The ability to quickly and easily create an application and know that it will work over Windows, Mac and Linux is very powerful, said Jonathan Snook, Ottawa-based freelance developer. "Previously, a developer would have to rely on more complicated environments like Java to accomplish the same thing. Being able to use technologies like Flash or JavaScript to build desktop applications can be liberating for the casual developer," said Snook.

However, sentiments within the Linux community are varied, with some seeing Adobe's platform extension as a threat, said Snook. "On one hand, Linux users want big companies like Adobe to port their applications to Linux but many Linux users are also hardcore members of the open source community and the ideals that go along with it," he said. But because it's free to use the runtime and develop on it, Snook feels the community's concern is unfounded.

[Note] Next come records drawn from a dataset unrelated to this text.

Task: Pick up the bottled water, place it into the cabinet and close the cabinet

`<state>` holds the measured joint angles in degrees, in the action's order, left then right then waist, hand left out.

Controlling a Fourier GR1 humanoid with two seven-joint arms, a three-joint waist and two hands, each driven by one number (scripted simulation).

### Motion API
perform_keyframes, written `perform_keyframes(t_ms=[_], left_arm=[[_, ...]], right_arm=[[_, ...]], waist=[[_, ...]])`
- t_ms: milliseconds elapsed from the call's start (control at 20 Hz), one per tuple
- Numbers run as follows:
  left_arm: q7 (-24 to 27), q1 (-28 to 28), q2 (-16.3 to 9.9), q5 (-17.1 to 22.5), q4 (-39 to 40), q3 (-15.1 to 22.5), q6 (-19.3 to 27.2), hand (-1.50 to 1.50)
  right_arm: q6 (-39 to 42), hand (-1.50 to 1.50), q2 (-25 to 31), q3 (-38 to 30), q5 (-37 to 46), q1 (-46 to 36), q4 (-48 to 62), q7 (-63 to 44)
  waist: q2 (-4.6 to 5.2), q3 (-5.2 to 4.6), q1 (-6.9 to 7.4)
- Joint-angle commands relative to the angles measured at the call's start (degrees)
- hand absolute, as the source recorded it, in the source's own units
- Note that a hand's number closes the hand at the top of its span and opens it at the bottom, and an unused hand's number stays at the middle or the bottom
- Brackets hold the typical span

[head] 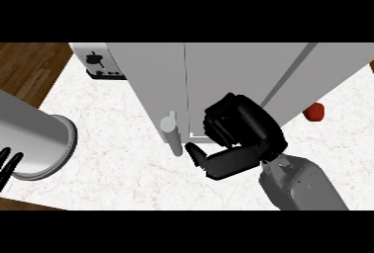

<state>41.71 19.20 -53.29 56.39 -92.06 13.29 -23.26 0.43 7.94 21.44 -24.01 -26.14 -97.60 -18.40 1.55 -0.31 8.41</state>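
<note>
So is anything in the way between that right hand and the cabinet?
Nothing visible. The right hand is right up against the front of the cabinet, beside its handle. No bottle shows; the hand may hide it.

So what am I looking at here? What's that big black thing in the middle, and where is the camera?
The camera sits where a robot's head would be, looking steeply down at a white marbled counter. The big black thing is the robot's right hand on the end of a grey forearm. Its fingers are curled up against the front of a tall white cabinet, next to the cabinet's pale handle. I can't see a bottle in it; if it holds anything, the hand hides it. At the left edge, only the dark fingers of the left hand peek in. Also on the counter: a grey cylinder-shaped container at the left, a toaster at the back, and a small red thing to the right of the cabinet.
</note>
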Motion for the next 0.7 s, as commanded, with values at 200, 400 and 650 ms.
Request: perform_keyframes(t_ms=[200,400,650], left_arm=[[1.30,1.26,1.20,-0.10,1.66,-1.51,-2.89,-1.50],[1.67,2.05,1.34,-0.65,0.52,-1.71,-4.83,-1.50],[-0.51,1.69,1.39,0.18,-0.06,-2.77,-2.89,-1.50]], right_arm=[[-2.55,1.50,-4.80,-7.50,4.13,-20.19,27.48,3.00],[-2.19,1.50,-4.83,-9.67,4.78,-21.68,31.73,7.51],[-0.80,1.50,-4.23,-10.98,4.32,-22.81,34.75,8.74]], waist=[[-0.41,0.21,-3.18],[-0.21,0.23,-2.28],[-0.31,0.28,-3.37]])
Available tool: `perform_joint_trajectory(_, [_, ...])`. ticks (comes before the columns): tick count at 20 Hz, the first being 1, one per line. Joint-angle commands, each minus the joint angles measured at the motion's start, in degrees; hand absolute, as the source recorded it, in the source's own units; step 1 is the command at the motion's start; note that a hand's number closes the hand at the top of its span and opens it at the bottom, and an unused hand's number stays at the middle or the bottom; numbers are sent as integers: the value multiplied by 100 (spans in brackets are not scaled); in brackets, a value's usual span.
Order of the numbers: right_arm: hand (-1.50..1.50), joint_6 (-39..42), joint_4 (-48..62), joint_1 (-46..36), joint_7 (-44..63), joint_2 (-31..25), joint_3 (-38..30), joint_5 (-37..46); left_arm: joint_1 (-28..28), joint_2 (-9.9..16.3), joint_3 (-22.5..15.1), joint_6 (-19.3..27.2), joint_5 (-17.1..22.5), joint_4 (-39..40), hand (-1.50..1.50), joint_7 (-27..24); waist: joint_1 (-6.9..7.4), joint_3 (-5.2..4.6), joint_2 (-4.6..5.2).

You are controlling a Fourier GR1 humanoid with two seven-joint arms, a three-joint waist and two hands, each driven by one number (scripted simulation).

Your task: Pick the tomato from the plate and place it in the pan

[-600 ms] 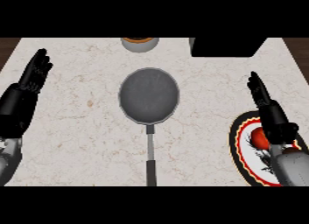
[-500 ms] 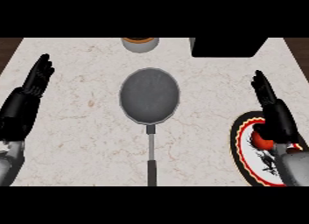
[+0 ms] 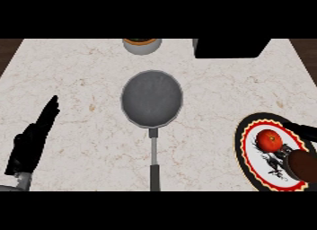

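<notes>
Right hand (image 3: 305, 131) barely in view, fingers unclear; left hand (image 3: 35, 137) flat, resting; tomato (image 3: 270, 140) on plate (image 3: 248, 130): round, smooth, soft, cup its sides

I see the tomato (image 3: 271, 140), round and red, sitting on the upper part of the plate (image 3: 249, 134), a white plate with a red and black scalloped rim at the counter's right side. The pan (image 3: 152, 99) is dark grey and round, lying flat mid-counter, well apart from the plate, its long handle pointing toward me.
</notes>
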Motion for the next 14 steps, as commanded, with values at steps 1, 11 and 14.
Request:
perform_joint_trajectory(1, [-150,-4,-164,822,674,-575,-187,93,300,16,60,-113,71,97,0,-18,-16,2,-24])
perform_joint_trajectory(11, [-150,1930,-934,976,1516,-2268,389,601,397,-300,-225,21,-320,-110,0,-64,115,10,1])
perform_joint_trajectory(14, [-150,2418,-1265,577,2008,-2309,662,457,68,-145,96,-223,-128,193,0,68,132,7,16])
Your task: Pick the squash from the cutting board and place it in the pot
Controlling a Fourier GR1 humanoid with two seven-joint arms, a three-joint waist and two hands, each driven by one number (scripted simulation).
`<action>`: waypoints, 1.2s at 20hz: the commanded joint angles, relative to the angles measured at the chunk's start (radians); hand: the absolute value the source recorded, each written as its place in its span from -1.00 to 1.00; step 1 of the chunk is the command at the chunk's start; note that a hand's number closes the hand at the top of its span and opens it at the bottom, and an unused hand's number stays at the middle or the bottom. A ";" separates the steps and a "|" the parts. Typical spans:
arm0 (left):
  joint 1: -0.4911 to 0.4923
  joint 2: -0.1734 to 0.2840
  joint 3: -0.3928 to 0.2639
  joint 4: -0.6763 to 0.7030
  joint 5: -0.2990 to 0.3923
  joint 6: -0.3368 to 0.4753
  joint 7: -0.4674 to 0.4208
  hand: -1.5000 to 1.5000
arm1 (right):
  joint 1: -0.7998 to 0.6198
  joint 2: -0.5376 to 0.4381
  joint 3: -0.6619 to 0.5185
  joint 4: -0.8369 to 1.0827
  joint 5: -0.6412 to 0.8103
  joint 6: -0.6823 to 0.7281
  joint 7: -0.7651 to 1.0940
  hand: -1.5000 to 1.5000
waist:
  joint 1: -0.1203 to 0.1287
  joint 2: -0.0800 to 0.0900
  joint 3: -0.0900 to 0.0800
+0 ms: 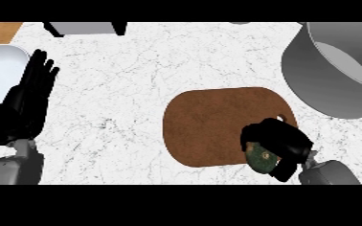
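A dark green squash shows at the near right corner of the brown cutting board. My right hand is curled round it, and the fingers hide most of it. I cannot tell whether the squash rests on the board or is lifted. The large grey pot stands at the far right, beyond the board, partly cut off by the view's edge. My left hand rests open at the left edge, fingers up.
A white rounded object sits at the left edge behind my left hand. A grey item with black legs lies at the far edge. White marble counter stretches between my left hand and the board.
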 commanded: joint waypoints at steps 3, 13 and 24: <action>-0.031 0.024 0.045 0.053 0.040 -0.039 -0.017 0.00 | 0.366 -0.064 -0.018 -0.358 -0.015 -0.012 0.100 1.00 | -0.003 0.014 0.007; 0.021 -0.013 0.024 0.029 0.019 -0.021 -0.047 0.00 | 0.499 0.129 -0.349 -0.749 -0.376 -0.051 0.224 1.00 | -0.009 0.015 0.006; -0.044 -0.043 -0.034 0.005 -0.030 0.009 -0.002 0.00 | 0.174 0.031 -0.823 -0.697 -0.731 -0.033 0.460 1.00 | 0.040 0.022 0.008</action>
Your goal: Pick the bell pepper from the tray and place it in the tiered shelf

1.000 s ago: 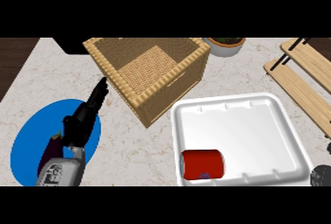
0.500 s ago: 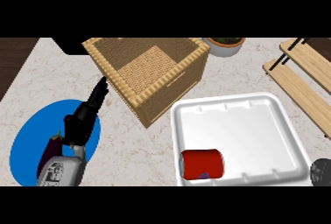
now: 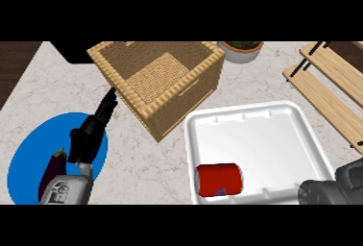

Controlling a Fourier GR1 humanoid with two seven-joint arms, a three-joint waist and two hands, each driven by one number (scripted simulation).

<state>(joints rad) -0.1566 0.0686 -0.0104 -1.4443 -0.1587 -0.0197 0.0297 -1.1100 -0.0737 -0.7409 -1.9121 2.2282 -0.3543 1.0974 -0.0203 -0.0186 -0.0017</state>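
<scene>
Bell pepper (image 3: 219,179) looks light, smooth, prob slippery; I'd wrap its sides. Left hand (image 3: 96,126) fingers straight, right hand (image 3: 333,187) can't tell.

1 bell pepper (image 3: 219,179) | 1 tray (image 3: 245,125) | 1 basket (image 3: 159,79) | 1 tiered shelf (image 3: 333,81) | 1 blue plate (image 3: 32,156) | 2 hands
</scene>
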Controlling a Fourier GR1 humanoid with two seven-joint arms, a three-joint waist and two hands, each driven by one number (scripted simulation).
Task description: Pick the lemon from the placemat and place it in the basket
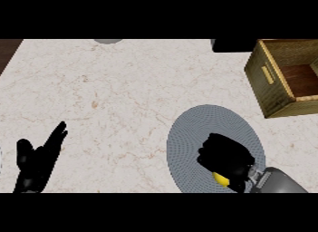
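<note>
Fingers of the right hand (224, 156) curl round the lemon (220, 179) on the grey placemat (214, 120); wooden basket (276, 79) far right, left hand (36, 161) open near left.

There is only one view, taken from the robot's head. It looks steeply down on the marble counter (108, 99). The wooden basket (272, 86) is cut by the right edge, and both forearms enter from the lower edge, nearer than the basket.

right hand (224, 157) curled, fingers down | left hand (36, 162) open, fingers up
</note>
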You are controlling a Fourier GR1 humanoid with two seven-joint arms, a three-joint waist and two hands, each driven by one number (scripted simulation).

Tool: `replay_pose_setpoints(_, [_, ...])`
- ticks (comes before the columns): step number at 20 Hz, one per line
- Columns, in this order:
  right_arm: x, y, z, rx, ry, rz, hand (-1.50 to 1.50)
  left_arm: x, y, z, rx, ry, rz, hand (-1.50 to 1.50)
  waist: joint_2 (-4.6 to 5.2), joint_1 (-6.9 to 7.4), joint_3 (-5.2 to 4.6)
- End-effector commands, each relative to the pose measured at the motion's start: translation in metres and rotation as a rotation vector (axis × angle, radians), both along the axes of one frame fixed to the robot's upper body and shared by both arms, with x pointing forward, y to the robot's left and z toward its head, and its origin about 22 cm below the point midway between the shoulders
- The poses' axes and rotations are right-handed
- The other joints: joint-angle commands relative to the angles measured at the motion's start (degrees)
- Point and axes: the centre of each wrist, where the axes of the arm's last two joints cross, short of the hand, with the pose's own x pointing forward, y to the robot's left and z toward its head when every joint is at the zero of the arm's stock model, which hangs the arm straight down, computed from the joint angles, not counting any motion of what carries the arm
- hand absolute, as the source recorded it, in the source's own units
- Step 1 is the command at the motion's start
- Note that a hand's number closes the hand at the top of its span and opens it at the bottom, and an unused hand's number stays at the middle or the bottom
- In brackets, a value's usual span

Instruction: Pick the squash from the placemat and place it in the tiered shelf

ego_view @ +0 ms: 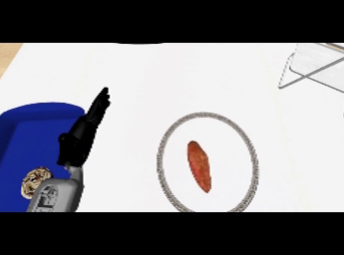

David Wadhwani, general manager of Adobe's platform business unit, said the release illustrates the company's commitment to enabling all developers to build RIAs. "This allows us to have an open conversation with users during our development process, which will give us very valuable developer insights," said Wadhwani.

Software developer Brajeshwar Oinam, has close ties with both the Linux developer community and Adobe as an Adobe Community Expert based in India. Oinam said although many of his Linux friends were initially unhappy with Adobe's decision to release AIR only for Windows and Mac earlier this year, they're now quite excited with the Linux version. Oinam expects there will be "lots of applications" emerging from the open source community as a result of the release.

While Snook doesn't intend to go out of his way to use AIR on Linux, he is comforted to know that any application he develops will also work on Linux. "Ultimately, when I build something, I want to know that I'm reaching the largest audience possible and having AIR work cross-platform does just that," he said.

Adobe also made available the alpha version of Adobe Flex Builder 3 for Linux, the integrated developer environment (IDE) for creating Flex-based RIA applications and allows developers to use the same Flex framework to build for AIR.

The Linux versions of AIR and of Flex Builder 3 are available for download in English on Adobe Labs. The final version of Adobe AIR for Linux is expected later in 2008 and will be available in other languages.